To characterize the possible role of molecular mechanisms in samples originating from patients with monogenic PD, we employed human skin fibroblasts from 8 Parkin mutation carriers (2 homozygous: delEx7, 1072Tdel and 1 compound heterozygous delEx7+c.1072Tdel; 5 heterozygous of either mutation) and 2 controls from the same family. After isolation of total proteins and subcellular fractionation, protein lysates were analyzed using Western blotting and immunocytochemistry to detect apoptosis-related changes. Oxy Dot blot and dihydorethidium staining served to monitor the status of oxidative stress. In order to evaluate the role of mitochondrial function, we challenged fibroblasts with paraquat, an oxidative stress inducer.

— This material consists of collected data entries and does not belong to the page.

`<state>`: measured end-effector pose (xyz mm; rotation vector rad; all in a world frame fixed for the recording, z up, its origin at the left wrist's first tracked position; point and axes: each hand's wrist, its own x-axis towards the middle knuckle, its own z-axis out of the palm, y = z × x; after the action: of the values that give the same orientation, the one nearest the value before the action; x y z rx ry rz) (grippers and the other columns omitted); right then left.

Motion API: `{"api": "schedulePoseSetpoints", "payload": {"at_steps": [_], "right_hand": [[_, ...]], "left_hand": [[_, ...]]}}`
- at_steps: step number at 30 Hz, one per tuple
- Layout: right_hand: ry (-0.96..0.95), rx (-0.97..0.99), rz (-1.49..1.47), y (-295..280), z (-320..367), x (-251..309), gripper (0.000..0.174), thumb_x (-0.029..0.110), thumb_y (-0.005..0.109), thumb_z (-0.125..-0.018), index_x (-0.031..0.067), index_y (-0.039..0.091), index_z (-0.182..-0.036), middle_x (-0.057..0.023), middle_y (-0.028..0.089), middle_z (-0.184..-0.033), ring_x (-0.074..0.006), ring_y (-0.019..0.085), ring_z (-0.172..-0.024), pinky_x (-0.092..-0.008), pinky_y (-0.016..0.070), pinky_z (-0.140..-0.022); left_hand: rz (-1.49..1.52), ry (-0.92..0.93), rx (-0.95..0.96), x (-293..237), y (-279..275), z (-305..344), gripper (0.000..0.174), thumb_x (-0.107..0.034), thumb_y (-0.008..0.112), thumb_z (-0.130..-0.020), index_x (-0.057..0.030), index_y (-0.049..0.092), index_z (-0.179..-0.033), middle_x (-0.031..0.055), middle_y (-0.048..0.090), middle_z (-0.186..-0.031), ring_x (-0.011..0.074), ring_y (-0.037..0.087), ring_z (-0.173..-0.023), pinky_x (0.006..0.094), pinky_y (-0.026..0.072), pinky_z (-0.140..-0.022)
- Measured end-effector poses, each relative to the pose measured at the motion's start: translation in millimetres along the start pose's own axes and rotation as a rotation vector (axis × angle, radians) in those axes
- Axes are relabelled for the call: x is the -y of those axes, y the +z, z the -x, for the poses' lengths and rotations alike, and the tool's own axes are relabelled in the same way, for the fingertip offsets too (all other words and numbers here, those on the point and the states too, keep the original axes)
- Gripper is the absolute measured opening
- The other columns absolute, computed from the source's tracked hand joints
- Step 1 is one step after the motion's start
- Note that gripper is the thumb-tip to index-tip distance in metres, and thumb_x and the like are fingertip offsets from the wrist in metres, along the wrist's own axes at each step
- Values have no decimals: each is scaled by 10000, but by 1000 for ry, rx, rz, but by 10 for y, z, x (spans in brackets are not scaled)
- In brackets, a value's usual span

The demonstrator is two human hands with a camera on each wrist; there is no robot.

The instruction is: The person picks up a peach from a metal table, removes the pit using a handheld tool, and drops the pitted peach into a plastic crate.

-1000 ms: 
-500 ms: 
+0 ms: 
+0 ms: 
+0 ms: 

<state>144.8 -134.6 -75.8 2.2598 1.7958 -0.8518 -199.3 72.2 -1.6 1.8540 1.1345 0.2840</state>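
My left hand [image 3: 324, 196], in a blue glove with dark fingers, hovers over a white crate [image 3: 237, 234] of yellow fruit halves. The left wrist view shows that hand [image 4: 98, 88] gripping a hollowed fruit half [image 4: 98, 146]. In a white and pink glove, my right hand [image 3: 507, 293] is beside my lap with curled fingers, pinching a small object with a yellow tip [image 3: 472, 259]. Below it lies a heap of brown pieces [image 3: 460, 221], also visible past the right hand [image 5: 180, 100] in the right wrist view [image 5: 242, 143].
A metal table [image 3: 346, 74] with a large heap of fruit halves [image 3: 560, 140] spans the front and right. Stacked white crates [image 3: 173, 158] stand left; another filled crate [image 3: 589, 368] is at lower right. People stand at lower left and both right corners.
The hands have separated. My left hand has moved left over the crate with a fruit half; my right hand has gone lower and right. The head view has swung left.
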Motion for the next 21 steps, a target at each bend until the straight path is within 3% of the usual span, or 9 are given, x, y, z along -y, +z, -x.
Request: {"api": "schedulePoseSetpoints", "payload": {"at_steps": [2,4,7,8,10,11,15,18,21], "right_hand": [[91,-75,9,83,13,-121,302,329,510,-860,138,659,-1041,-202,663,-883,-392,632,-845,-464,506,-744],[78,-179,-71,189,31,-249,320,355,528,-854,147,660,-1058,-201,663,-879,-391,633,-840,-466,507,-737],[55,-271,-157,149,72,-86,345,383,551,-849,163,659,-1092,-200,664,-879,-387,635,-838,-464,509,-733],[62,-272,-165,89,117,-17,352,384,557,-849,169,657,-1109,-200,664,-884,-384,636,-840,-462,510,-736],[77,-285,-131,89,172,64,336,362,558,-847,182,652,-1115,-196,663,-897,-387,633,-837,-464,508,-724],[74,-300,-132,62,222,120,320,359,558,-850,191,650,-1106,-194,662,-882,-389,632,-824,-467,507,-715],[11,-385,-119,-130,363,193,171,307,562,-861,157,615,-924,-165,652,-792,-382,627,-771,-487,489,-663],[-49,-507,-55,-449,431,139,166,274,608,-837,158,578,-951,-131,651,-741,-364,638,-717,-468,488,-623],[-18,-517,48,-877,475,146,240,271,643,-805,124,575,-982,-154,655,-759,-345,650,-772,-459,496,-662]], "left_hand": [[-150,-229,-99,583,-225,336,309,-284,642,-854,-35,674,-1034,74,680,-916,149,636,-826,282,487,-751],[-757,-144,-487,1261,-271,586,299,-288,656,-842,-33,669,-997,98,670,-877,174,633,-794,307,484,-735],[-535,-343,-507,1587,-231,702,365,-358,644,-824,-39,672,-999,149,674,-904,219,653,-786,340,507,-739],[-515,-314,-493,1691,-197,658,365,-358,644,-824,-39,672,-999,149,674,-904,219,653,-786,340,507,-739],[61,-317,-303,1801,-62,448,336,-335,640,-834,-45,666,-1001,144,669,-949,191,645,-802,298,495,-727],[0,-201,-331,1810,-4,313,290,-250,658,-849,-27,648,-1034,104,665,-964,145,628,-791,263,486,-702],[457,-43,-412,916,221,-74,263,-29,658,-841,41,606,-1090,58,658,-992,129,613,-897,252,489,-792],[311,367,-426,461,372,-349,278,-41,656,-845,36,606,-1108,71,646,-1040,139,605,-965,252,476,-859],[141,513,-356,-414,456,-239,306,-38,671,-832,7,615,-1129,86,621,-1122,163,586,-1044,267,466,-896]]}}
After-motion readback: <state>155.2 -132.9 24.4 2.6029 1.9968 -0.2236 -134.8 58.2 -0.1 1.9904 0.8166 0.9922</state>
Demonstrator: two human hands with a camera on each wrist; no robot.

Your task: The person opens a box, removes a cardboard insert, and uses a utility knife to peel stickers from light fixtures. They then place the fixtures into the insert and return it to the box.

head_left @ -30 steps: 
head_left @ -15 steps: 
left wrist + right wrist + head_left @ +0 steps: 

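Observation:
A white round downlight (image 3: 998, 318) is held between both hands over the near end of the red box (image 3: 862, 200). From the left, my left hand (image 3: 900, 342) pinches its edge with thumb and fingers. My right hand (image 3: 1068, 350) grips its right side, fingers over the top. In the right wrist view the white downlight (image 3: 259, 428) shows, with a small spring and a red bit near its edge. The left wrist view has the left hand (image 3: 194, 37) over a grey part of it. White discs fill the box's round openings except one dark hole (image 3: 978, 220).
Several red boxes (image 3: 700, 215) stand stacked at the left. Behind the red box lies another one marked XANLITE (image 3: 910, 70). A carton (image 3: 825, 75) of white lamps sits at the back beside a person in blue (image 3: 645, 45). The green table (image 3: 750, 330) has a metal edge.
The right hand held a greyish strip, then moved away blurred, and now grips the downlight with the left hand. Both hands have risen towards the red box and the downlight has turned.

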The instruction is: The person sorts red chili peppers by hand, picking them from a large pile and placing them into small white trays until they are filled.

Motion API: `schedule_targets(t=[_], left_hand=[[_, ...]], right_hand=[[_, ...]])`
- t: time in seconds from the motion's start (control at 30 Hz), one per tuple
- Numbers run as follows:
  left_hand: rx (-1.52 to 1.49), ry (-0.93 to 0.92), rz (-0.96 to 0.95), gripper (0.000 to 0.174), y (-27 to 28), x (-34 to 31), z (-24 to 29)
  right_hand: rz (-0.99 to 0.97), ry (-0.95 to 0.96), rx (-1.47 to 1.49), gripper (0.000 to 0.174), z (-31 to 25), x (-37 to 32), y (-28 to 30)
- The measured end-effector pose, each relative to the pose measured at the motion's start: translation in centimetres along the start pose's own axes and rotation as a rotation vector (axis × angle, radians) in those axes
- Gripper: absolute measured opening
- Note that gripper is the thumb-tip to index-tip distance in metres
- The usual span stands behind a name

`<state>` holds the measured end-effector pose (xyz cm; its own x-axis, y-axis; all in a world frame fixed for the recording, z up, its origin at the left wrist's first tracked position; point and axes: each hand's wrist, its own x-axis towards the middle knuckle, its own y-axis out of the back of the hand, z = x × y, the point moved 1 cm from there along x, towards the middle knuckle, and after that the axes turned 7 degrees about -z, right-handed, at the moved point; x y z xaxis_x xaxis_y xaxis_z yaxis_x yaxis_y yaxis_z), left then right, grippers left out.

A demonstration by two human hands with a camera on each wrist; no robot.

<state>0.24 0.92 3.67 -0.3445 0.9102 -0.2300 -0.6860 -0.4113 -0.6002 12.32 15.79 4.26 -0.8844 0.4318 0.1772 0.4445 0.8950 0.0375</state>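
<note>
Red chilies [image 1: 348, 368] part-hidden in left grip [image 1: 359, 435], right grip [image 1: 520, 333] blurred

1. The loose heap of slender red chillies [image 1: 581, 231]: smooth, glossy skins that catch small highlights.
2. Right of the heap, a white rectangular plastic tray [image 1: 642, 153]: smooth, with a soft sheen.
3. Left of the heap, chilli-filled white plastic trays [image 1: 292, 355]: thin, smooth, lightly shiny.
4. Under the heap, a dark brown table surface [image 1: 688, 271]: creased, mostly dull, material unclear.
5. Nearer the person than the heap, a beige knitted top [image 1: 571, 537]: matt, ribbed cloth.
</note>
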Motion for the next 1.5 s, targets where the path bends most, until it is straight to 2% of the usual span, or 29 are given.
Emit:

Western blotting revealed changes of Bax expression, with higher Bax levels in fibroblasts harbouring Parkin homozygous or compound heterozygous mutations, than in the control cells. On the contrary, levels of Bcl-2 were decreased in the fibroblasts with homozygous and compound heterozygous mutations. After paraquat treatment, changes on the level of Bax were more prominent: the level of mitochondrial Bax was increased over the cytosolic Bax. Compared to controls, the localization of cytochrome C was shifted from the mitochondrial towards the cytosolic fraction of all mutant cells. This finding became more obvious after paraquat treatment. An almost two-fold higher level of protein oxidation was detected in all mutant cells. Using immunostaining, we demonstrated an intensive localization of Bax in the mitochondrial network of mutant fibroblasts, whereas cytochrome C was diffusely localized throughout the cytosol. These changes were more prominent after paraquat treatment.

First, our results strongly indicate an involvement of apoptotic processes and oxidative cell damage leading to cell death and support involvement of mitochondrial dysfunction in the pathogenesis of Parkin-related PD. Second, we here present a novel approach to study the pathogenesis of cellular damage underlying genetic PD, establishing human skin fibroblasts from Parkin mutation carriers as a suitable model.